CREATE OR ALTER PROCEDURE get_user_privileges
  @userId int
AS
BEGIN
    SET NOCOUNT ON;

    SELECT p.[id] AS [privilege_id], p.[name]
    FROM [user] AS u
    JOIN [user_role] AS ur ON ur.[user_id] = u.[id]
    JOIN [role] AS r ON r.[id] = ur.[role_id]
    JOIN [role_privilege] AS rp ON rp.[role_id] = r.[id]
    JOIN [user_privilege]  AS up ON up.[user_id] = u.[id]
    JOIN [privilege] AS p ON p.[id] = up.[privilege_id]
    WHERE u.[id] = @userId 
    GROUP BY p.[id], p.[name] ;
END ;

Then you can execute this stored procedure as follows:

EXEC get_user_privileges @userId = 1

Hope this helps.

2 Comments

That is close to what I am wanting.
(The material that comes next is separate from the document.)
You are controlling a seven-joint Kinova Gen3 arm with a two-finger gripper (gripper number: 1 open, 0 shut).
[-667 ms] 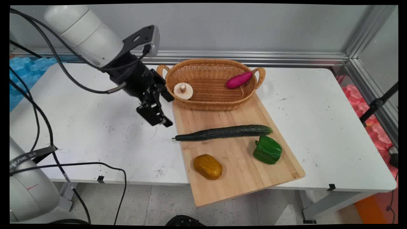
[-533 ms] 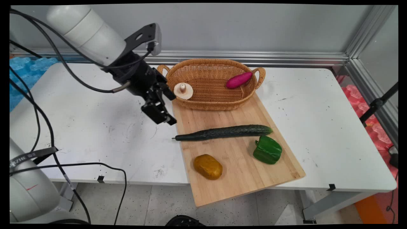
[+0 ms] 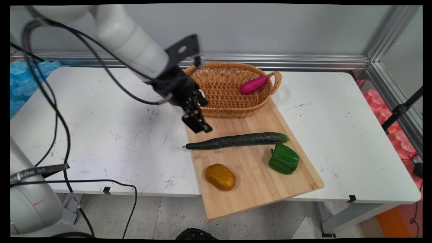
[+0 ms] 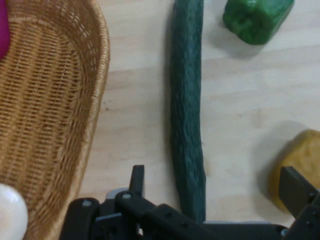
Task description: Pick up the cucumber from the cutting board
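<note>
My gripper [image 3: 199,125] hangs open and empty over the far left corner of the wooden cutting board [image 3: 260,189], just in front of the wicker basket [image 3: 233,110]. In the hand view the gripper [image 4: 216,189] has its fingers spread wide on either side of the dark green cucumber [image 4: 187,115], above its stem end and clear of it. The cucumber [image 3: 238,140] lies across the board. A green bell pepper [image 3: 284,159] and a yellow-brown potato [image 3: 220,176] lie nearer the front. The basket [image 4: 55,100] holds a purple sweet potato [image 3: 253,84] and a pale mushroom [image 4: 10,212], which the arm hides in the main view.
The board overhangs the white table's [image 3: 101,135] near edge. Black cables [image 3: 57,111] hang from the arm over the table's left side. An aluminium frame rail [image 3: 287,60] runs along the wall behind the basket.
The arm has swung right, carrying the gripper from beside the board's left edge to above its far left corner. It now covers the mushroom in the main view.
</note>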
It returns what role a user has and all of their user privileges, but it does not return any of the privileges that the roles have which is the main difficulty I have been having. All I want from this whole query is a list of privileges. I don't care at all if it cam from user or a certain role.
I've updated the answer to include a stored procedure that returns all the role-privilege associations.